Consider the following example, which only illustrates certain specific points (this question is still about the general case though, not this example):

BasicButton:

public class BasicButton extends Sprite
{
    private var m_fOnClick:Function;
    private var m_fOnPress:Function;
    private var m_fOnRelease:Function;

    private var m_iColorPressed:uint;
    private var m_iColorReleased:uint;

    public function BasicButton(pColorPressed:uint, pColorReleased:uint, pOnClick:Function
            = null, pOnPress:Function = null, pOnRelease:Function = null)
    {
        m_iColorPressed = pColorPressed;
        m_iColorReleased = pColorReleased;
        m_fOnClick = pOnClick;
        m_fOnPress = pOnPress;
        m_fOnRelease = pOnRelease;
        drawBackground(pColorReleased);
    }

    private function drawBackground(pColor:uint):void
    {
        // completely fill the entire rectangular area of the button with one solid color
    }

    .
    .
    .
        // when the button has been pressed:
        if (m_fOnPress)
        {
            m_fOnPress();
        }
    .
    .
    .
}

DirectionalButton:

// This class illustrates several different points.
public final class DirectionalButton extends BasicButton
{
    private var m_eDirection:int;

    private var m_fOnPress:Function;

    // Multiple parameters are omitted.  Two are just uint configurations to decide a color
    // with, and one is a callback that, if a non-null value had been included, would have
    // interacted directly with outside code.  Furthermore the pOnPress callback is treated
    // differently throughout this class.  Finally, pOnPress and pOnRelease are no longer
    // optional.
    public function DirectionalButton(pDirection:int, pOnPress:Function,
            pOnRelase:Function)
    {
        m_eDirection = pDirection;
        m_fOnClick = pOnClick;

        // pOnPress is nullified; the superclass won't even try to call it.
        // The colors are hard-coded.
        super(0x858585, 0xCCCCCC, null, onPress, pOnRelease); 

        addArrowSprite(pDirection);
    }

    private function addArrowSprite(pDirection:int):void
    {
        // Add a new Sprite instance as a child, which will take the form of an arrow
        // pointing in the specified direction, using a different color than the
        // background.  Whereas the you could always assume that the superclass maintained
        // one color throughout at all times, this assumption will now be broken in the
        // subclass.  That means that, depending on how you interpret things, the
        // background color specified in the superclass's constructor uses either differing
        // or equivalent behavior.
    }

    private function onPress():void
    {
        m_fOnPress(m_eDirection); // pOnPress from before has had its parameter
                                  // list interfered with.  Also it is now assumed to be
                                  // non-null.
    }
}

Remember that this example is still only dealing with the constructors' parameters, not with regular public functions or anything. Furthermore you have several different so-called "properties" that are suppliable to the constructors, but which have no way to be configured afterward.

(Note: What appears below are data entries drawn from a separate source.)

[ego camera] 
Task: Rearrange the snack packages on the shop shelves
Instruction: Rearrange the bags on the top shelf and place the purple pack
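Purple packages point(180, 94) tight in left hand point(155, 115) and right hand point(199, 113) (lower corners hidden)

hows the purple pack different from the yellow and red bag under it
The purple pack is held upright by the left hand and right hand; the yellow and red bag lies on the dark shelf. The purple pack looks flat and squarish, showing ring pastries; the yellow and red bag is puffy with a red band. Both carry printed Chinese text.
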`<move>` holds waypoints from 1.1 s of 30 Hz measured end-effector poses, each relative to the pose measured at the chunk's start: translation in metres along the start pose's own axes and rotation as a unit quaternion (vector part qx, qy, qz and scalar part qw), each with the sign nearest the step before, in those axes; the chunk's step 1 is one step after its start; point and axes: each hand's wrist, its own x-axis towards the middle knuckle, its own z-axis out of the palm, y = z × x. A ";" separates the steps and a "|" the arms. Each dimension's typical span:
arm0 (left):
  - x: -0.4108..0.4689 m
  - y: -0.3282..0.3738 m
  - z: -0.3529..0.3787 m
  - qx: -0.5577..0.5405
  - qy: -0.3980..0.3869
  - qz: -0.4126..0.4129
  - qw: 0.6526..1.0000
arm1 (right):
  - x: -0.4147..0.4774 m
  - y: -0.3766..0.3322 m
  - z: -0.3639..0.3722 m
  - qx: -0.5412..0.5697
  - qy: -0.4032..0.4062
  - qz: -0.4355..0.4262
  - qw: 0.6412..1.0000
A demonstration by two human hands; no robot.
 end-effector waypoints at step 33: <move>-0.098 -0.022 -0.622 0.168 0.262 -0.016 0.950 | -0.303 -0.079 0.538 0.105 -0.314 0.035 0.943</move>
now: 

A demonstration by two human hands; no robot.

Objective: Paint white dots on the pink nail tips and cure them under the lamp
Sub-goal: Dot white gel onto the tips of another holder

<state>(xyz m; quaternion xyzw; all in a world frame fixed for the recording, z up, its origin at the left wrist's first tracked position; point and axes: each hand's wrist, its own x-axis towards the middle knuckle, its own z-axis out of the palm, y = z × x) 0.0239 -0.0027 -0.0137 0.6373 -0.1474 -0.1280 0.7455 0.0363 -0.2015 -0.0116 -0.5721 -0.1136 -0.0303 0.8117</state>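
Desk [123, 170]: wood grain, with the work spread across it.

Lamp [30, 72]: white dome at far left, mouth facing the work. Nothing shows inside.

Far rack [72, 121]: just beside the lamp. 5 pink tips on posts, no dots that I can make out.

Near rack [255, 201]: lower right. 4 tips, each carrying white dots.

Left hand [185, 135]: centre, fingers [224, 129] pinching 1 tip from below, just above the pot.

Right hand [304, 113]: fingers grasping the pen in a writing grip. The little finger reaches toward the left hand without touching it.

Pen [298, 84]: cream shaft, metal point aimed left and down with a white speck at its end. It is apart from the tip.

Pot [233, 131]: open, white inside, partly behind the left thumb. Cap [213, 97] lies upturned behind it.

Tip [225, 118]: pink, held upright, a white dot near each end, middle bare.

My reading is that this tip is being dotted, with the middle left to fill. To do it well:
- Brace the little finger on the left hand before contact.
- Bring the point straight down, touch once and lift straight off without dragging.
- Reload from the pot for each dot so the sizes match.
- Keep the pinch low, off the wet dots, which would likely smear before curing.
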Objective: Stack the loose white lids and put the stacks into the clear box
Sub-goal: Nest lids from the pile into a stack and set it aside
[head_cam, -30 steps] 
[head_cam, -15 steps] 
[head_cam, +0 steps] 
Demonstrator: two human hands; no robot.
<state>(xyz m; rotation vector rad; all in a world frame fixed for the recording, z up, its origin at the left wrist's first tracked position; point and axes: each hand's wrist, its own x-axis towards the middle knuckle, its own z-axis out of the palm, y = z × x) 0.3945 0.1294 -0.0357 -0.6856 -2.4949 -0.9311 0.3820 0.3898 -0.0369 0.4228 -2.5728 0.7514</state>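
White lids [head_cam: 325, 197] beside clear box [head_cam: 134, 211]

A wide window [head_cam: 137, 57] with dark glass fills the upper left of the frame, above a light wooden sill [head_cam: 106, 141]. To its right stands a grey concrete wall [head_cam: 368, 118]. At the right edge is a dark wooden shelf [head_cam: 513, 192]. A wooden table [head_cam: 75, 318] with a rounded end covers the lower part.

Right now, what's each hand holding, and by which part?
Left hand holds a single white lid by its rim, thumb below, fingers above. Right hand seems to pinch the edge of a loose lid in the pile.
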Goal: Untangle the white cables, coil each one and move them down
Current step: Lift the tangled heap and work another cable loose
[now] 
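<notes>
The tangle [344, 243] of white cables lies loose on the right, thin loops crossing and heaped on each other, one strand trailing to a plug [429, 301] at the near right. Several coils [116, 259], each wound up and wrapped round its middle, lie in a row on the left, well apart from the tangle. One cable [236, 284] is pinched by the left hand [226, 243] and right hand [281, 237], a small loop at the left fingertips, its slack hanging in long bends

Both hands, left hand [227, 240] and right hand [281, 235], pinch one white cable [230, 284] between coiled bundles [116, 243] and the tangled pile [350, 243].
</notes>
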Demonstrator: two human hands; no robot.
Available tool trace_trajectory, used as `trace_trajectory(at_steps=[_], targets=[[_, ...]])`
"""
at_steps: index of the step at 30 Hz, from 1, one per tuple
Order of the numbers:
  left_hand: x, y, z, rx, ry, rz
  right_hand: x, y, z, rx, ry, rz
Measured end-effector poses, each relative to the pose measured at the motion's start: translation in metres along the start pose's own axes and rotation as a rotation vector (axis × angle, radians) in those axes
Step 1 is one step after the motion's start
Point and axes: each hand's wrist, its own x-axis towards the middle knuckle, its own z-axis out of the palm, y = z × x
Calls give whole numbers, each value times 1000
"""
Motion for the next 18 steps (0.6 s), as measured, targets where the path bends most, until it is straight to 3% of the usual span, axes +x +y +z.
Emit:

Whether dealing with these sorts of cases, or with different types of cases, what is the LSP rule about constructors, especially with their parameter lists?

Answer 1

It depends on what language you're working with.

Let's look at the informal definition of the Liskov Substitution Principle (herafter LSP):

You should be able to use an instance of a subtype anywhere you could use the base type.

That only tangentially impacts constructors. LSP doesn't particularly care how instances are created, only that once created they play nice. Constructors obviously can impact if the instances play nice when used, but that's not really different from other object state impacting their behavior.

In a few more esoteric languages though, the types (and their constructors) can be treated like objects. Having the constructors behave differently in that sort of context would be a violation of LSP, but of the type objects, not the actual class instances.